▶ **Exercise requirements**:
Return, exactly as written, every line from the first line of the data below through the line that contains "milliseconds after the".

Recorded data:
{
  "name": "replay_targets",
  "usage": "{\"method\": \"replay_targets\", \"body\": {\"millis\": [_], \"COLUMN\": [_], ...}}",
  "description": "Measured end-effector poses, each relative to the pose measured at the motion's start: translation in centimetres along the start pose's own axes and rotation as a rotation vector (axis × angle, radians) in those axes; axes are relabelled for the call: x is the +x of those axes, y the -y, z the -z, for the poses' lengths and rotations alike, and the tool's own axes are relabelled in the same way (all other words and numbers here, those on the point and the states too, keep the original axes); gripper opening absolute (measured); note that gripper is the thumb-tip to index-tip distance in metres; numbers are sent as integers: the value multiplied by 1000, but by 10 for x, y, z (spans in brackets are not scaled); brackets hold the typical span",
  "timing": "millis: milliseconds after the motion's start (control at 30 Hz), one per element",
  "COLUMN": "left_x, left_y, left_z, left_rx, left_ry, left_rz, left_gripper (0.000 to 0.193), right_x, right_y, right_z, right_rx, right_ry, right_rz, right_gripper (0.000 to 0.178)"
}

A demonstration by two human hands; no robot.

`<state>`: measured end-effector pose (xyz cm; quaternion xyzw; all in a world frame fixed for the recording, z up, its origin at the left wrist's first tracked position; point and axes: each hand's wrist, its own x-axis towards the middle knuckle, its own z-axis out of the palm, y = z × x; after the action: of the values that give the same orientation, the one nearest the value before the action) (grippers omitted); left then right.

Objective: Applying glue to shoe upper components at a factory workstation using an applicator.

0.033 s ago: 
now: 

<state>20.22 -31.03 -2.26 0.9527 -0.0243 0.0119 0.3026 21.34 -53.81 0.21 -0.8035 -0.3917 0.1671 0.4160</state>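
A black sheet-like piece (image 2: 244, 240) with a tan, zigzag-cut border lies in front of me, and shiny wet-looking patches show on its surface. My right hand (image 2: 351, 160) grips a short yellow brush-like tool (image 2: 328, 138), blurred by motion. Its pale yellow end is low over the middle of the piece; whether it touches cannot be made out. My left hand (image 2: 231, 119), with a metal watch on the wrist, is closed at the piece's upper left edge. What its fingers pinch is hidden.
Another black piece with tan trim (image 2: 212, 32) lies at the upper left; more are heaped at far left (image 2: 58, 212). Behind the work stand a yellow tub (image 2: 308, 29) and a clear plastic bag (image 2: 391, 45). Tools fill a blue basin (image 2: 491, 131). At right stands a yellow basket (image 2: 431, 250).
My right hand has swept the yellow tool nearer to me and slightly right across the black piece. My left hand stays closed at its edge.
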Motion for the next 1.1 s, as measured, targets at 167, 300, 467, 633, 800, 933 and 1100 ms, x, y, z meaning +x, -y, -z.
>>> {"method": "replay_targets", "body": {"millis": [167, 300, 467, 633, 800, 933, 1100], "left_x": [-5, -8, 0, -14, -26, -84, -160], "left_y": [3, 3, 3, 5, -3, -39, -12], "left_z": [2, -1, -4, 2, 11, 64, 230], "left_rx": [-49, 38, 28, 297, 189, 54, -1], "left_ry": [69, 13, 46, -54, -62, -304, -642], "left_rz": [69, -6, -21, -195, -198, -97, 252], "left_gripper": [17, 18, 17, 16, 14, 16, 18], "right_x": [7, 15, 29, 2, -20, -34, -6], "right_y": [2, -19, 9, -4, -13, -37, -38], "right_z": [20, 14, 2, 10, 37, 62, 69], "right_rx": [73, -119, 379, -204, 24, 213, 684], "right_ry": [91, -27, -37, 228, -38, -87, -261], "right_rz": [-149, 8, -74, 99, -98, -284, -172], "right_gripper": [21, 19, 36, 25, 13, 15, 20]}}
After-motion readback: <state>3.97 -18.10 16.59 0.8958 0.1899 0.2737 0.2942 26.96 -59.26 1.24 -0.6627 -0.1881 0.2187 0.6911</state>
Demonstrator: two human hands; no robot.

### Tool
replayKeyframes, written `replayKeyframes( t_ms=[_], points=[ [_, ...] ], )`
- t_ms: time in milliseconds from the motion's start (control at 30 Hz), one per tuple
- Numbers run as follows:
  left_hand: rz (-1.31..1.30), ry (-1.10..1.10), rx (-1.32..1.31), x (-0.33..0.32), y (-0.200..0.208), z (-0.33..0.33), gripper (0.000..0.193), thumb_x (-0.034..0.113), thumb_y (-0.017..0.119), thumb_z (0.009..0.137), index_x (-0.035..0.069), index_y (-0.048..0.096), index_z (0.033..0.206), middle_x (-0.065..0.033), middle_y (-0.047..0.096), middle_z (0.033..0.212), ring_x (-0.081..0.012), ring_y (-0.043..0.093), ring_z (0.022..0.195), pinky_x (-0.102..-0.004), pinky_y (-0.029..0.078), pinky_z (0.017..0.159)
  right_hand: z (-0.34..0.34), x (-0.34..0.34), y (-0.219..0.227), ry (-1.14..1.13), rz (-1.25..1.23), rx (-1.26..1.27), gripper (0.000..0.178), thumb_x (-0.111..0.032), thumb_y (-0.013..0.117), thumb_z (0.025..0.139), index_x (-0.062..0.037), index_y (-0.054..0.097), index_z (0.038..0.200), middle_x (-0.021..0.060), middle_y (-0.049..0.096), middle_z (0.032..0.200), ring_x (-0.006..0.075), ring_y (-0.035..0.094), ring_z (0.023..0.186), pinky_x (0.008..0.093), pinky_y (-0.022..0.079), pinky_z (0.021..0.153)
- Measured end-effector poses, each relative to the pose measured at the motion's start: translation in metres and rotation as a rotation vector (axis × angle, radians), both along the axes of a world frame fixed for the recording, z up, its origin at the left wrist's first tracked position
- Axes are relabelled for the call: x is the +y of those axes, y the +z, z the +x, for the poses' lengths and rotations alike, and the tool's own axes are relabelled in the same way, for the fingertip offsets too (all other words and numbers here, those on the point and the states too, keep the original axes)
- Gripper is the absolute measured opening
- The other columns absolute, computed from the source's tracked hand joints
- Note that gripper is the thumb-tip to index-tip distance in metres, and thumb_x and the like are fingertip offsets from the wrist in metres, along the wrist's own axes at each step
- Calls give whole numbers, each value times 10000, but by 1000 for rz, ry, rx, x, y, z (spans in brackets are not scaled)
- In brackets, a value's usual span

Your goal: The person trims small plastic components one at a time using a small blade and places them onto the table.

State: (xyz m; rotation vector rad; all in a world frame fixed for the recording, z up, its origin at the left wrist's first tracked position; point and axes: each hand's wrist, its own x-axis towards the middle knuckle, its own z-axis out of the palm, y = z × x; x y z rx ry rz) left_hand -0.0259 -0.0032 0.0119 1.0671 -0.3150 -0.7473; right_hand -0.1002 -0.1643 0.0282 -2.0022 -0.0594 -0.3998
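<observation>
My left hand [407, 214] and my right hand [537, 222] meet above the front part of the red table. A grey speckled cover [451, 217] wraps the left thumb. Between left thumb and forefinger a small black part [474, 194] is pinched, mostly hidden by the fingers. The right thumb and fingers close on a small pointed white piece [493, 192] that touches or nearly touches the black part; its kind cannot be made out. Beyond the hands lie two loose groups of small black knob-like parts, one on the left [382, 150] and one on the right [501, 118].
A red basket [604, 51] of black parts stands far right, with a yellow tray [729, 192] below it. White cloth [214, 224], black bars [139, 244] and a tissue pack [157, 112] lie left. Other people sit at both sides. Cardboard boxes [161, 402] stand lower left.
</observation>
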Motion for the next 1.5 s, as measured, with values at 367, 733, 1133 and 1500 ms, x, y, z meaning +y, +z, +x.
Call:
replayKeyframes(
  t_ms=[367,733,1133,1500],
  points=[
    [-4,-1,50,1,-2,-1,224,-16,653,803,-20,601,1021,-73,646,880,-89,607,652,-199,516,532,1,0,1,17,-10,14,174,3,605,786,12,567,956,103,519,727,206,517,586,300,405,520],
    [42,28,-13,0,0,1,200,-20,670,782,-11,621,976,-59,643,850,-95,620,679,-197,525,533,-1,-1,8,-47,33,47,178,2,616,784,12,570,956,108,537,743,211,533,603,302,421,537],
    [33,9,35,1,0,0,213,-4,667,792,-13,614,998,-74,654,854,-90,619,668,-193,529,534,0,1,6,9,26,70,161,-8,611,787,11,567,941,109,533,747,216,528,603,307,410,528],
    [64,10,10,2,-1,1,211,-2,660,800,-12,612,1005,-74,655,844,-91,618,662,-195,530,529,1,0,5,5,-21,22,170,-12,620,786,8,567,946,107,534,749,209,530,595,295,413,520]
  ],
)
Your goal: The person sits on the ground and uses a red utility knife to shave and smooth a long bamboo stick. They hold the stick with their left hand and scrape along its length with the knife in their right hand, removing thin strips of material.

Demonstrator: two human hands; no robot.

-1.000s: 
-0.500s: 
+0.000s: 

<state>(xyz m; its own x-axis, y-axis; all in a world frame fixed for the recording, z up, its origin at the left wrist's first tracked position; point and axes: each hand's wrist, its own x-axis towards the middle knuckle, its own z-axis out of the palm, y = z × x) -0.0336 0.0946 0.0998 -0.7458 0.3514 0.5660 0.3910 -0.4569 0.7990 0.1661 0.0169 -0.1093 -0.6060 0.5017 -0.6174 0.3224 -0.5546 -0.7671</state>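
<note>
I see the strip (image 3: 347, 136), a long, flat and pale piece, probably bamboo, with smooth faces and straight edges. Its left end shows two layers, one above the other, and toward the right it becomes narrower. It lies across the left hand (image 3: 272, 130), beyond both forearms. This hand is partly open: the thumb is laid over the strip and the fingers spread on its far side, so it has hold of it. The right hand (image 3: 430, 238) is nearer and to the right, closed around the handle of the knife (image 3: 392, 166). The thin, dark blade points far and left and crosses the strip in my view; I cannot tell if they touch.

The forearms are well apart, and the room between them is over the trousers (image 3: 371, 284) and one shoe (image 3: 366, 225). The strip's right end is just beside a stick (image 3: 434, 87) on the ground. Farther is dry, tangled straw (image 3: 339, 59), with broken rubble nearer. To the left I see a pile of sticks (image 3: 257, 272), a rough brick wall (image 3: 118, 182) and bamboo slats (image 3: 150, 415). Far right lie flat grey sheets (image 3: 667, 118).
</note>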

▶ **Task output**:
{
  "name": "replay_targets",
  "usage": "{\"method\": \"replay_targets\", \"body\": {\"millis\": [_], \"COLUMN\": [_], ...}}",
  "description": "Measured end-effector poses, each relative to the pose measured at the motion's start: translation in centimetres along the start pose's own axes and rotation as a rotation vector (axis × angle, radians) in those axes; axes are relabelled for the call: x is the +x of those axes, y the -y, z the -z, for the poses' lengths and rotations alike, and the tool's own axes are relabelled in the same way (all other words and numbers here, those on the point and the states too, keep the original axes); gripper opening absolute (measured); note that gripper is the thumb-tip to index-tip distance in metres; numbers are sent as integers: the value multiplied by 1000, but by 10 for x, y, z (spans in brackets are not scaled); brackets hold the typical span",
  "timing": "millis: milliseconds after the motion's start (control at 30 Hz), one per element",

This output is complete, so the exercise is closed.